↓↓↓

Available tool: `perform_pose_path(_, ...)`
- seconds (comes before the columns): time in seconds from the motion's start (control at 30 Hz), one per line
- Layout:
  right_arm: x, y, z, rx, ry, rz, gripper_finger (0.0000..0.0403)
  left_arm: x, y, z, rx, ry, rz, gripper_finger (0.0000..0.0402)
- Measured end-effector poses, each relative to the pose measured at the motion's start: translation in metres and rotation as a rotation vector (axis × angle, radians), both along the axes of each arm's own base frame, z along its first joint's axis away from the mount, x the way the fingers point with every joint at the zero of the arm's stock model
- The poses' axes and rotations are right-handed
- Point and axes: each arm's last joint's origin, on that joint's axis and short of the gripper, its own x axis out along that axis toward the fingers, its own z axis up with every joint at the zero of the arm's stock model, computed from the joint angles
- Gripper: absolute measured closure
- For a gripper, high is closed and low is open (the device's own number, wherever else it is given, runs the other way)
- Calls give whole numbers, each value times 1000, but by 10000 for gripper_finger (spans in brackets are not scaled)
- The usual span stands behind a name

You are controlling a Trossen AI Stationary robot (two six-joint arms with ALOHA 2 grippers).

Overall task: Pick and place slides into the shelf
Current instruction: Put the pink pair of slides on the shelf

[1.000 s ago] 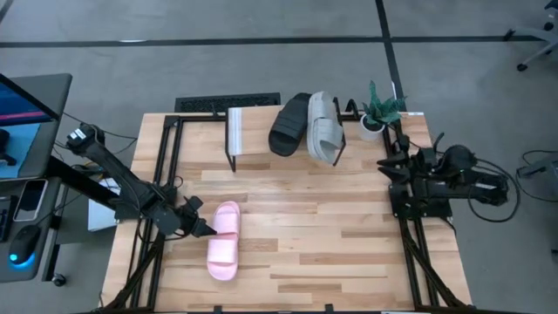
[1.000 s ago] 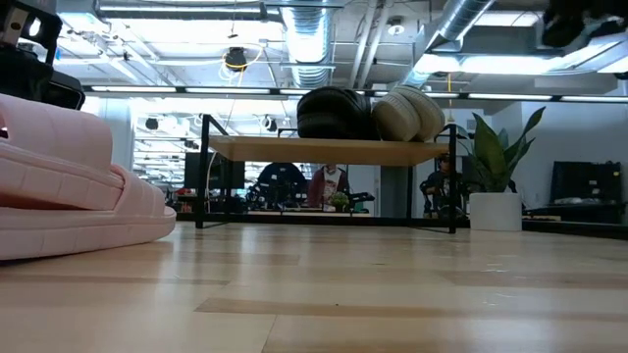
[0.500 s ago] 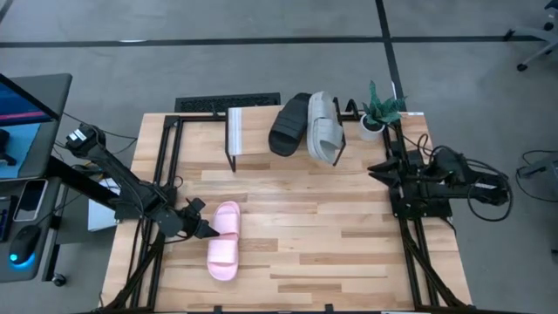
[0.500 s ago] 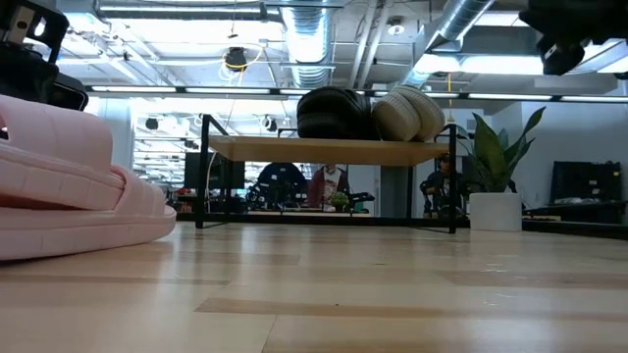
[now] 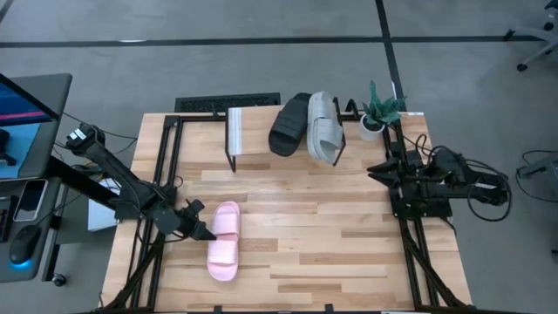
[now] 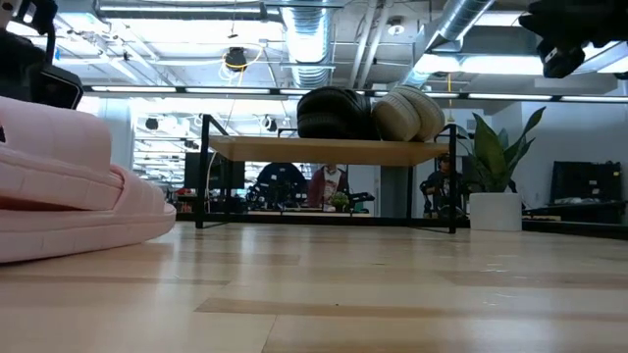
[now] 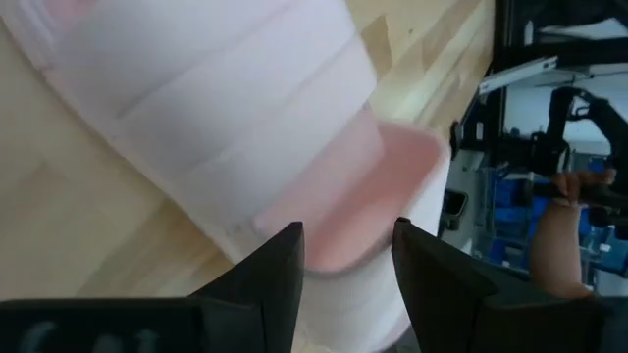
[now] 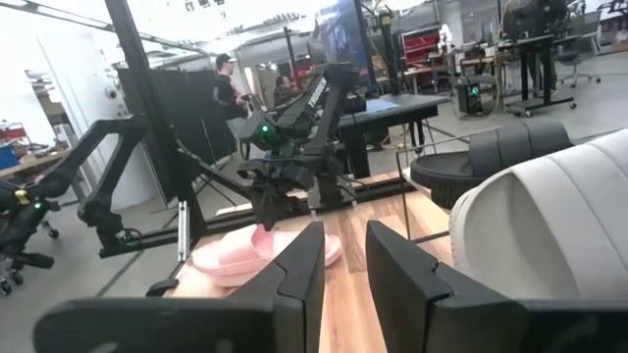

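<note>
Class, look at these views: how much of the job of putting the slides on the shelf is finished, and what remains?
Done: the black slide and grey slide sit on the shelf. In hand: the left tool is at the edge of the pink slide, which lies on the table. Left: lifting the pink slide and placing it on the shelf's free end. The right tool waits at the table's right edge.

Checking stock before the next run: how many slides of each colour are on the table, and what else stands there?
Pink slide: 1
Black slide: 1
Grey slide: 1
Shelf: 1
Potted plant: 1
Total: 5
</note>
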Motion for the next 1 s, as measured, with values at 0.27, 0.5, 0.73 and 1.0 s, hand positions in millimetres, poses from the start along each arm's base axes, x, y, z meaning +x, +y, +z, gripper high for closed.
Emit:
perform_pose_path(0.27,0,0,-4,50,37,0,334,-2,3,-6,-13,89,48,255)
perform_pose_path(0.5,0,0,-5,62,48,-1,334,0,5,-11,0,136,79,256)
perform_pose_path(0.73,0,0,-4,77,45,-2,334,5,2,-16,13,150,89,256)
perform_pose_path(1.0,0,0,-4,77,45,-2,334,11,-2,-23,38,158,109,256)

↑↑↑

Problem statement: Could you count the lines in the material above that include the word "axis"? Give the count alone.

Answer for the task: 2